### LISTED ENTRIES ###

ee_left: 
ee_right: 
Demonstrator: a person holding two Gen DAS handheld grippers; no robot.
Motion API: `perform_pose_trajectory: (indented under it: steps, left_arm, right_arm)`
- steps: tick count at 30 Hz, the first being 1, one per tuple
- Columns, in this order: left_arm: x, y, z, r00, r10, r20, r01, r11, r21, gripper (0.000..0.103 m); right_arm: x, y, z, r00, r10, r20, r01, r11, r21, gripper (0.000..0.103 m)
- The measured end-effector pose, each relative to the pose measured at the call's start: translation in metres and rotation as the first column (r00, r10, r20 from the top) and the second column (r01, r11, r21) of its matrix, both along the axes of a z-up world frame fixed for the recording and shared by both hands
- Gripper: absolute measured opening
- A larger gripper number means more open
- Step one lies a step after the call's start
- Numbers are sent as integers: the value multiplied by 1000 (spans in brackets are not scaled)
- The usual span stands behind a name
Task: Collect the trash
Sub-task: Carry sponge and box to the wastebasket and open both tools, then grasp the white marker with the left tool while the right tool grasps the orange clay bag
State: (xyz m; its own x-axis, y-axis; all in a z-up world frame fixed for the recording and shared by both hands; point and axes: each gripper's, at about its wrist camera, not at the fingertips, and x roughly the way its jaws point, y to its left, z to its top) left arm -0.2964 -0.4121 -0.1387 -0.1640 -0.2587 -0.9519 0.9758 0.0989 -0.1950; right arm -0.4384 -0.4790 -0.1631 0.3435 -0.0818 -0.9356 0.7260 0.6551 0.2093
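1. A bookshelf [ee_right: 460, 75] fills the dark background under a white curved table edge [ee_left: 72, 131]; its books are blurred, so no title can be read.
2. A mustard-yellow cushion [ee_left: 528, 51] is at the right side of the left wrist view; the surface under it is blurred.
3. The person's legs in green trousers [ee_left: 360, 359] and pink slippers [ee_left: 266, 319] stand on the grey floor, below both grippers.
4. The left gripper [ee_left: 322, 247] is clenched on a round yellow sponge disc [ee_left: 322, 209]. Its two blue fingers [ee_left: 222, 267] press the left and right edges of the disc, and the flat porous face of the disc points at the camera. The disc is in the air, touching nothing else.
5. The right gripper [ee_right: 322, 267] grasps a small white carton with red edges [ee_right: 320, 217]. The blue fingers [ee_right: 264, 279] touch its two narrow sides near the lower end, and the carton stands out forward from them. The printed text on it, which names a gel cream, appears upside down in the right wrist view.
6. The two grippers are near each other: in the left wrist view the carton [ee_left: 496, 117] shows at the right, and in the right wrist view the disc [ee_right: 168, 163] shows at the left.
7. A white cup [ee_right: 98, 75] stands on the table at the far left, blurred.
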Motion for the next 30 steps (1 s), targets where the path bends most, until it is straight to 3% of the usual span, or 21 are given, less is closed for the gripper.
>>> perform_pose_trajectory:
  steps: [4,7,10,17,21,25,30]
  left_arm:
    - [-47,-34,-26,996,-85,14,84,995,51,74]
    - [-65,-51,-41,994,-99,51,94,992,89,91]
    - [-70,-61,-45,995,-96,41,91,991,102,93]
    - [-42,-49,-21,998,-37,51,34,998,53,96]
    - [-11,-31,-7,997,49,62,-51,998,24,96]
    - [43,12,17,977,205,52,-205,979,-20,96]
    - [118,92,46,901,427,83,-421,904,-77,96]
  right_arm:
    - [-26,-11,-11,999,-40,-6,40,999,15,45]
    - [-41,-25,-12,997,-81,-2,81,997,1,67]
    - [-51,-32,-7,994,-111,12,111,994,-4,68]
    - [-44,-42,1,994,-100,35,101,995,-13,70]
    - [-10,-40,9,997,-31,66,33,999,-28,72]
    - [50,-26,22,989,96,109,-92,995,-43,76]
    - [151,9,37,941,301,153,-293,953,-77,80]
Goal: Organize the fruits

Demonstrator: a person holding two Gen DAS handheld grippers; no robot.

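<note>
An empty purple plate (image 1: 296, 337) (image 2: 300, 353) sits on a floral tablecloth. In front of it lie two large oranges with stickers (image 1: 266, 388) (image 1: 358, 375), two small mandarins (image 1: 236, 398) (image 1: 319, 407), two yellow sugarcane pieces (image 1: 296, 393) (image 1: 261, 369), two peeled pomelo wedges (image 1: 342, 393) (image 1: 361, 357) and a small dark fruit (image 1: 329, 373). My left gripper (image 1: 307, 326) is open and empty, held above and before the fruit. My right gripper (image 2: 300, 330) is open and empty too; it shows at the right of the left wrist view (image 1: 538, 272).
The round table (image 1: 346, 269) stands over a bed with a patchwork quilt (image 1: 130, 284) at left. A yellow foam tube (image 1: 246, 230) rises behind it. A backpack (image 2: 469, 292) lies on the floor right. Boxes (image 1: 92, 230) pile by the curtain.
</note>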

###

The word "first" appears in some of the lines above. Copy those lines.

-- OUTPUT BELOW --
- steps: tick count at 30 Hz, the first being 1, one per tuple
- The measured end-effector pose, each relative to the pose measured at the call's start: translation in metres and rotation as the first column (r00, r10, r20 from the top) and the second column (r01, r11, r21) of its matrix, both along the axes of a z-up world frame fixed for the recording and shared by both hands

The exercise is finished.